Quand elle avait quitté Jakt, toutefois, elle n’était pas allée directement à la mairie pour voir Grego. Elle s’était promenée dans le centre-ville. On avait peine à croire que peu de temps auparavant – quelques jours, quelques semaines ? — s’y étaient rassemblés les émeutiers, furieusement ivres, et qu’ils s’étaient déchaînés dans leur folie meurtrière. Tout était si calme à présent. La pelouse piétinée ne portait même plus trace du tumulte, sauf dans un trou boueux où l’herbe refusait de repousser.

Mais il n’y avait là rien de spectaculaire. Au contraire. Lorsque la ville était en paix, la première fois que Valentine était venue, il y avait du mouvement et de l’animation au cœur de la colonie, et à toutes les heures de la journée. À présent, quelques passants arpentaient les rues, certes, mais sans joie, presque furtivement. Ils gardaient les yeux baissés, comme s’ils avaient tous peur de s’étaler par terre s’ils ne regardaient pas où ils mettaient les pieds.

Valentine se dit qu’il y avait de la honte dans cette morosité. Il y avait maintenant un trou dans chaque édifice de la ville, là où on avait retiré des briques ou des parpaings pour servir à la construction de la chapelle. De nombreuses brèches étaient visibles de la praça que traversait Valentine.

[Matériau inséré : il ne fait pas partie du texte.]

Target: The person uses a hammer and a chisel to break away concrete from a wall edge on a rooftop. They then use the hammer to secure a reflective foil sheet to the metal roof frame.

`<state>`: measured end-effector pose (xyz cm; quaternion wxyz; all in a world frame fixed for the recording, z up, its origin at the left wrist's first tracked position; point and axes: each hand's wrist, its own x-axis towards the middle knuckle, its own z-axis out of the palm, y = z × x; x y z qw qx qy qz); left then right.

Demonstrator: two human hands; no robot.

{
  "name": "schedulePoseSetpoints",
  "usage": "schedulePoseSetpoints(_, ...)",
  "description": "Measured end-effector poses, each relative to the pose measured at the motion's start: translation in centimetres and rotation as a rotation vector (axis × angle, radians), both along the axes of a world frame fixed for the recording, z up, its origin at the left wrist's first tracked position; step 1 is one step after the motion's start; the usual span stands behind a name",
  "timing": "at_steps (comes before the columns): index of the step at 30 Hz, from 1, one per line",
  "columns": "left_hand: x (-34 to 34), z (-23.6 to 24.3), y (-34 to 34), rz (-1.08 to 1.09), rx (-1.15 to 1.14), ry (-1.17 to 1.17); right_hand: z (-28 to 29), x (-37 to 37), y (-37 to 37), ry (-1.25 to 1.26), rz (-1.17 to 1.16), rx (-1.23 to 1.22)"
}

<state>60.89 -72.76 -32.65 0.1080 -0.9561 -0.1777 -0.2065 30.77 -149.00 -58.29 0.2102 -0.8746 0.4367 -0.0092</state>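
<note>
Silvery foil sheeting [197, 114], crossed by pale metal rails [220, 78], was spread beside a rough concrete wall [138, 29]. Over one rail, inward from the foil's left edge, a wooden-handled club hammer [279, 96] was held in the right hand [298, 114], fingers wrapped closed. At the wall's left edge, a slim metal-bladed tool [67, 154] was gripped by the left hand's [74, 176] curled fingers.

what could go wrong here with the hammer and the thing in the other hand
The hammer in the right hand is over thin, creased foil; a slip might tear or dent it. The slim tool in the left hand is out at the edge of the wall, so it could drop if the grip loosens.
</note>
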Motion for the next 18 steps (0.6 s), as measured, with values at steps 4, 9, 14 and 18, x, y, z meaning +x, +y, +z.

Mais elle se douta que c’était la peur plus que la honte qui avait étouffé les bonnes vibrations dans la ville. Personne n’en parlait ouvertement, mais elle avait surpris suffisamment de remarques, suffisamment de regards dérobés en direction des collines au nord de la ville, pour en avoir la certitude. Ce qui pesait sur la colonie n’était pas la menace de la flotte. Ce n’était pas la honte d’avoir massacré la forêt de pequeninos. C’étaient les doryphores. Les silhouettes sombres qu’on voyait de temps à autre sur les collines ou dans les prairies qui entouraient la ville. C’étaient les cauchemars des enfants qui les avaient vus. La terreur ignoble qui serrait le cœur des adultes. Il n’était plus possible d’emprunter à la médiathèque des holos historiques datant de la guerre des Doryphores car les résidants voulaient sans cesse voir des humains triompher des extraterrestres. Et ce spectacle ne faisait que renforcer leurs craintes les plus abjectes. La notion théorique d’une société d’insectes vue comme la culture pleine de beauté et digne de respect qu’Ender avait décrite dans son premier livre, La Reine, ne signifiait plus rien pour de nombreux habitants de la colonie – sinon pour la plupart d’entre eux –, qui vivaient sous la menace virtuelle d’une punition et d’un emprisonnement imposés par les ouvriers de la reine.